> _Work item_:
Reproduce the listing in its entirety. Do not reproduce the pictures.

> _Given material_:
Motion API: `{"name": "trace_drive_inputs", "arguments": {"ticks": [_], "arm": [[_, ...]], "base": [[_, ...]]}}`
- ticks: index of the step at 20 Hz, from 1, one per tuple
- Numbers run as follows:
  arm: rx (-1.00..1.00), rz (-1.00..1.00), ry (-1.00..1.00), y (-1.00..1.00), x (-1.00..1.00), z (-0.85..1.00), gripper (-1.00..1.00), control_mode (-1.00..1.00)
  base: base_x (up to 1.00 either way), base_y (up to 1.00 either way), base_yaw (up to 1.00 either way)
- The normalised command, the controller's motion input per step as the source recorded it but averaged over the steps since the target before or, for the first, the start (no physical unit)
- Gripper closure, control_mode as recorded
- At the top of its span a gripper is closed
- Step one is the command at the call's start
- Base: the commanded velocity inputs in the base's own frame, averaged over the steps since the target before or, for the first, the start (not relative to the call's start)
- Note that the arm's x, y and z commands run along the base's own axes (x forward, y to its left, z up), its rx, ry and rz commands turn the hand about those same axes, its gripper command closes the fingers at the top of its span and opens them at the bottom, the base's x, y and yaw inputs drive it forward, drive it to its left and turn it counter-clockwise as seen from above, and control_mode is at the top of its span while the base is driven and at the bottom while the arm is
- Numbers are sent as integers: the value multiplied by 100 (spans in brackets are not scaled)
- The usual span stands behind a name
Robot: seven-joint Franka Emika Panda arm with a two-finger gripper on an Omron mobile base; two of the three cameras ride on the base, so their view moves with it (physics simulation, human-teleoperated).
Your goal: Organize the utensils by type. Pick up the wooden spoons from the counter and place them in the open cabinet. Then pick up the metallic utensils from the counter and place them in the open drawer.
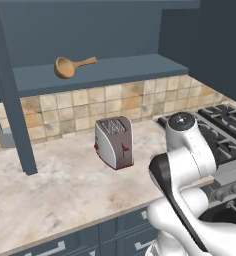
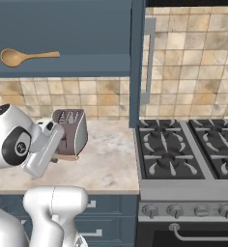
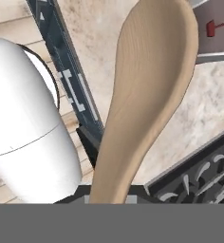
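While one tan wooden spoon [image 1: 72, 66] lies on the slate-blue open cabinet shelf [image 1: 120, 70], the gripper clasps a second light wooden spoon [image 3: 142, 99] above the beige marbled counter [image 1: 55, 185], near the grey toaster [image 1: 114, 142] and black stove [image 2: 183, 149].

Beige marbled counter [image 1: 55, 190] over slate-blue cabinet fronts, backed by tan tile, ending at the stove [image 2: 188, 159] on its right. Standing on it a silver toaster [image 1: 114, 142], upright, slots up, roughly mid-depth, well clear of the front edge; seen in the right base view too [image 2: 71, 131]. Above, an open cabinet shelf [image 1: 115, 70], slate-blue, bearing one wooden spoon [image 1: 70, 66], lying flat, bowl to the left, handle pointing right
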Motion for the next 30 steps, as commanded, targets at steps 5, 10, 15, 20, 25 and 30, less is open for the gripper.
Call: {"name": "trace_drive_inputs", "arguments": {"ticks": [5, 10, 15, 20, 25, 30], "arm": [[-6, 7, -24, 4, -7, 39, 100, -100], [-7, 5, -9, 6, 0, 53, 100, -100], [0, 5, 13, 0, -3, 57, 100, -100], [1, 1, 9, 0, -1, 52, 100, -100], [0, 9, -5, -3, 0, 26, 100, -100], [6, 11, -1, -4, 8, 18, 100, -100]], "base": [[0, 0, 0], [0, 0, 0], [0, 0, 0], [0, 0, 0], [0, 0, 0], [0, 0, 0]]}}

> _Answer to this task_:
Motion API: `{"name": "trace_drive_inputs", "arguments": {"ticks": [_], "arm": [[_, ...]], "base": [[_, ...]]}}`
- ticks: index of the step at 20 Hz, from 1, one per tuple
- Numbers run as follows:
  arm: rx (-1.00..1.00), rz (-1.00..1.00), ry (-1.00..1.00), y (-1.00..1.00), x (-1.00..1.00), z (-0.85..1.00), gripper (-1.00..1.00), control_mode (-1.00..1.00)
  base: base_x (up to 1.00 either way), base_y (up to 1.00 either way), base_yaw (up to 1.00 either way)
- The normalised command, the controller's motion input per step as the source recorded it but averaged over the steps since the target before or, for the first, the start (no physical unit)
- Gripper closure, control_mode as recorded
- At the top of its span a gripper is closed
- Step one is the command at the call's start
- Base: the commanded velocity inputs in the base's own frame, averaged over the steps since the target before or, for the first, the start (not relative to the call's start)
- Note that the arm's x, y and z commands run along the base's own axes (x forward, y to its left, z up), its rx, ry and rz commands turn the hand about those same axes, its gripper command closes the fingers at the top of its span and opens them at the bottom, the base's x, y and yaw inputs drive it forward, drive it to its left and turn it counter-clockwise as seen from above, and control_mode is at the top of its span while the base is driven and at the bottom while the arm is
- Numbers are sent as integers: the value multiplied by 100 (spans in brackets are not scaled)
- The usual span stands behind a name
Robot: seven-joint Franka Emika Panda arm with a two-finger gripper on an Omron mobile base; two of the three cameras ride on the base, so their view moves with it (physics simulation, human-teleoperated).
Your goal: Organize the utensils by type. Pick up the wooden spoons from the counter and place them in the open cabinet. Then pick up the metallic utensils from the counter and place them in the open drawer.
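While one tan wooden spoon [image 1: 72, 66] lies on the slate-blue open cabinet shelf [image 1: 120, 70], the gripper clasps a second light wooden spoon [image 3: 142, 99] above the beige marbled counter [image 1: 55, 185], near the grey toaster [image 1: 114, 142] and black stove [image 2: 183, 149].

Beige marbled counter [image 1: 55, 190] over slate-blue cabinet fronts, backed by tan tile, ending at the stove [image 2: 188, 159] on its right. Standing on it a silver toaster [image 1: 114, 142], upright, slots up, roughly mid-depth, well clear of the front edge; seen in the right base view too [image 2: 71, 131]. Above, an open cabinet shelf [image 1: 115, 70], slate-blue, bearing one wooden spoon [image 1: 70, 66], lying flat, bowl to the left, handle pointing right
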Motion for the next 30 steps, as commanded, targets at steps 5, 10, 15, 20, 25 and 30, less is open for the gripper.
Call: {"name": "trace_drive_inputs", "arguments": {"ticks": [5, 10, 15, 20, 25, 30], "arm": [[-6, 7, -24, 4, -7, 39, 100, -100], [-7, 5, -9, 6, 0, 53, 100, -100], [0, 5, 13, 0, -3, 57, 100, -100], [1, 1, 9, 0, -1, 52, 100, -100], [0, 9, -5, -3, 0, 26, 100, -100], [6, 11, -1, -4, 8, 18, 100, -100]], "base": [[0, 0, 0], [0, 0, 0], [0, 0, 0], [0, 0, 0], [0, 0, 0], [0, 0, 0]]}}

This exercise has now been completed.